Meeting Abstract

98-1  Saturday, Jan. 7 13:30 - 13:45  Dynamic traversal of large gaps and high bumps by cockroaches GART, SW*; LI, C; Johns Hopkins Univeristy swgart@jhu.edu http://li.me.jhu.edu

To survive, terrestrial insects must traverse obstacles like rocks, litter, vines, and exposed roots comparable in size to or even larger than themselves. Much has been known about how insects slowly negotiate obstacles and how lizards and birds run over small obstacles (up to half hip height). However, it is less clear how well insects can dynamically traverse large obstacles comparable to their size. Here, we challenged the discoid cockroach (Blaberus discoidalis) to run into two types of large obstacles, a gap (N = 7 animals, n = 350 trials) and a bump (N = 6, n = 270), and varied gap width from 0.2 to 1 body length (BL) and bump height from 1 to 4 hip height (H). The animal was able to dynamically traverse gaps as large as 1BL and bumps as high as 2H. For the gap, the probability of dynamic traversal (not falling into and then climbing out of the gap) decreased from 100 ± 0 % to 5 ± 1 % as gap width increased from 0.2BL to 1BL (P < 0.0001, repeated-measures ANOVA).
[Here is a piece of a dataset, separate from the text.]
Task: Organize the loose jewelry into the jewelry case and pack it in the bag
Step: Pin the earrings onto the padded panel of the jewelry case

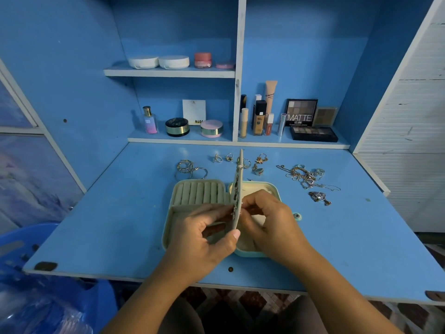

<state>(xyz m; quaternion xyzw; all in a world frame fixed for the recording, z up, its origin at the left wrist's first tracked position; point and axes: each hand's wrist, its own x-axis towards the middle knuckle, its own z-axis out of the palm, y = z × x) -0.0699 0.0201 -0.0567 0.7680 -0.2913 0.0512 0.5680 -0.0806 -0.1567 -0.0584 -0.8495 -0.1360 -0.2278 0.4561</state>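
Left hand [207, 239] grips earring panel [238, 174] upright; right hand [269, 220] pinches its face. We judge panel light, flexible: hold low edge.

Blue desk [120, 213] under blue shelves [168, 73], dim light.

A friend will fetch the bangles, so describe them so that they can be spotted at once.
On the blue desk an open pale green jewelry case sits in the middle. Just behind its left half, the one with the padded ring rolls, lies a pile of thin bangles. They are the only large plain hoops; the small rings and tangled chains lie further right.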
Dynamic modeling well predicted observations of gap traversal, and demonstrated that the animal behaved like a forward-moving rigid body falling on one end and used its head to bridge large gaps. For the bump, probability of dynamic traversal (average forward speed does not fall below minimal running speed) decreased from 87 ± 2 % to 33 ± 4 % as bump height increased from H to 2H (P < 0.0001). The animal climbed over higher bumps (3H and 4H) at slower exploratory speeds. For both gaps and bumps, running at a higher speed (higher kinetic energy) and with a more erect posture (higher potential energy and larger body pitch) facilitated dynamic traversal. Our study provides inspirations for robots to use kinetic energy to dynamically traverse large gaps and high bumps common in terrains like landslides and building rubble, a scenario challenging for slow navigation using sensing and path-planning.